What you should do:
If a line of the records contains the word "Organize", list it.

Records from a data source

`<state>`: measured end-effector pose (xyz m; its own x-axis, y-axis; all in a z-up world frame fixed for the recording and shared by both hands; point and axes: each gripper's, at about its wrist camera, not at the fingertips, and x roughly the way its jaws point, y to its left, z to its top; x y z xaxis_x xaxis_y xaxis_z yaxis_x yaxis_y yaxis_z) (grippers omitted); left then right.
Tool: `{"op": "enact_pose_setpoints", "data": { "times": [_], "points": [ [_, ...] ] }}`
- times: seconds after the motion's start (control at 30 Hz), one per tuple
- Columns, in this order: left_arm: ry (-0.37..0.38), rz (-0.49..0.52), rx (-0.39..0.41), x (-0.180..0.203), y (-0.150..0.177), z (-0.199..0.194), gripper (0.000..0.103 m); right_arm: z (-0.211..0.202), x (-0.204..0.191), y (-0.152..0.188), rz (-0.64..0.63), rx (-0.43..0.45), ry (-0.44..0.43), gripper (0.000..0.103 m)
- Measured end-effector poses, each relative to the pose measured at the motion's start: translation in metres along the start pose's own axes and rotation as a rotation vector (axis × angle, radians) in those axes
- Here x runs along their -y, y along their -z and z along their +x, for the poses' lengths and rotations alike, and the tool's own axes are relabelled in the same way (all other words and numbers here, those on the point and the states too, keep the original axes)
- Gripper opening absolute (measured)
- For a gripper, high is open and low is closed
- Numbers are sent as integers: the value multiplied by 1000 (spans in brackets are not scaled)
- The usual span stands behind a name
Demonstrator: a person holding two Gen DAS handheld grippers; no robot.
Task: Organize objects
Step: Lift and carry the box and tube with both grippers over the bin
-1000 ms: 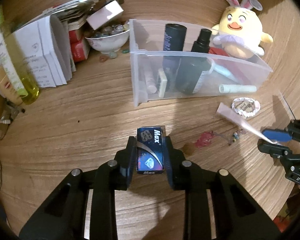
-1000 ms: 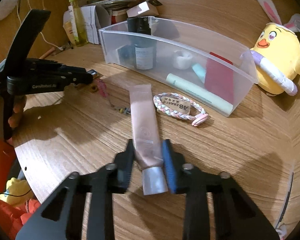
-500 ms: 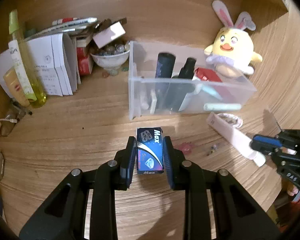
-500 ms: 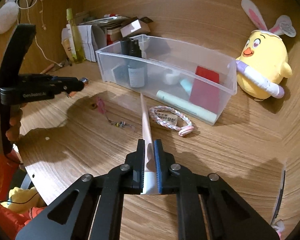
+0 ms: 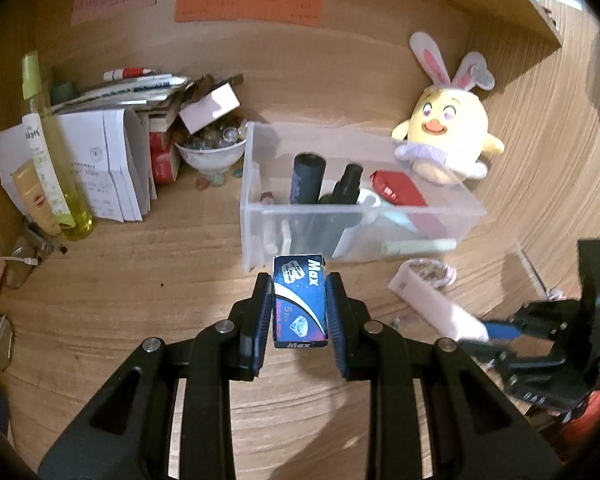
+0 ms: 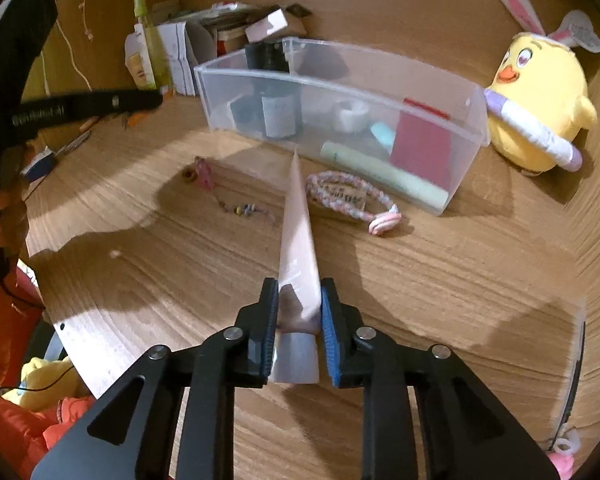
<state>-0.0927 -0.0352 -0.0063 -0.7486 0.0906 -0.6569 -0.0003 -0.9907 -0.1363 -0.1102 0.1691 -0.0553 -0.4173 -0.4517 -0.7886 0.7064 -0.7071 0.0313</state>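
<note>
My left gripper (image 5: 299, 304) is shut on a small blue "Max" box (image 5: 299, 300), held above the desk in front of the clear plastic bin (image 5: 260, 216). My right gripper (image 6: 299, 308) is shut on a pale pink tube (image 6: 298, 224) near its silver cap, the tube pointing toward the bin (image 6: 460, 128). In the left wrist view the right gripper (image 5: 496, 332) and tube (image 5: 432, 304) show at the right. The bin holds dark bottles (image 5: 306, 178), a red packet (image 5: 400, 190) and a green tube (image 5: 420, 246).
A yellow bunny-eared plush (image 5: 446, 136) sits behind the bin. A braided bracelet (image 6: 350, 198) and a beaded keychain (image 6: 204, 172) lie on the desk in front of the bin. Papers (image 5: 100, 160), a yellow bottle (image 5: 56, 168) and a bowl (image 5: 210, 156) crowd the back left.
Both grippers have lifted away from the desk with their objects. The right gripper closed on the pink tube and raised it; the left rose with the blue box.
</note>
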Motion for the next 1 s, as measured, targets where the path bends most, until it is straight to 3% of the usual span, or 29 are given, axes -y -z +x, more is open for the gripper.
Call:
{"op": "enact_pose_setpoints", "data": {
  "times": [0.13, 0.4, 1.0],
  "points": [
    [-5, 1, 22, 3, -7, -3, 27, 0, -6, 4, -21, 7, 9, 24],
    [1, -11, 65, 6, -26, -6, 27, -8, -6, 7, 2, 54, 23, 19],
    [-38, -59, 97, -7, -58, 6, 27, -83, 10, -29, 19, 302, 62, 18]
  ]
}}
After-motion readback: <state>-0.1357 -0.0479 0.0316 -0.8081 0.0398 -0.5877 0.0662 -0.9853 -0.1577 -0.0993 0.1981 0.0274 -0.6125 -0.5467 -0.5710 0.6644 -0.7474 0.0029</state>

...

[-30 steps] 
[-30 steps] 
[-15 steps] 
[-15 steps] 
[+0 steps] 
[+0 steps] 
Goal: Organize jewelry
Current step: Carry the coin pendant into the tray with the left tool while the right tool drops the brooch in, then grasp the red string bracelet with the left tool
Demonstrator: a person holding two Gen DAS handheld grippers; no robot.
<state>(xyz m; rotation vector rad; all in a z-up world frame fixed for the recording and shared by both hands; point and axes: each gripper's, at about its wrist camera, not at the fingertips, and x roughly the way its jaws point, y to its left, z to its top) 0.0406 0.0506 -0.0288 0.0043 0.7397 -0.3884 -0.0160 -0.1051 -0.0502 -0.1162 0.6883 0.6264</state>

Solution:
Task: Organize objects
Goal: Organize jewelry

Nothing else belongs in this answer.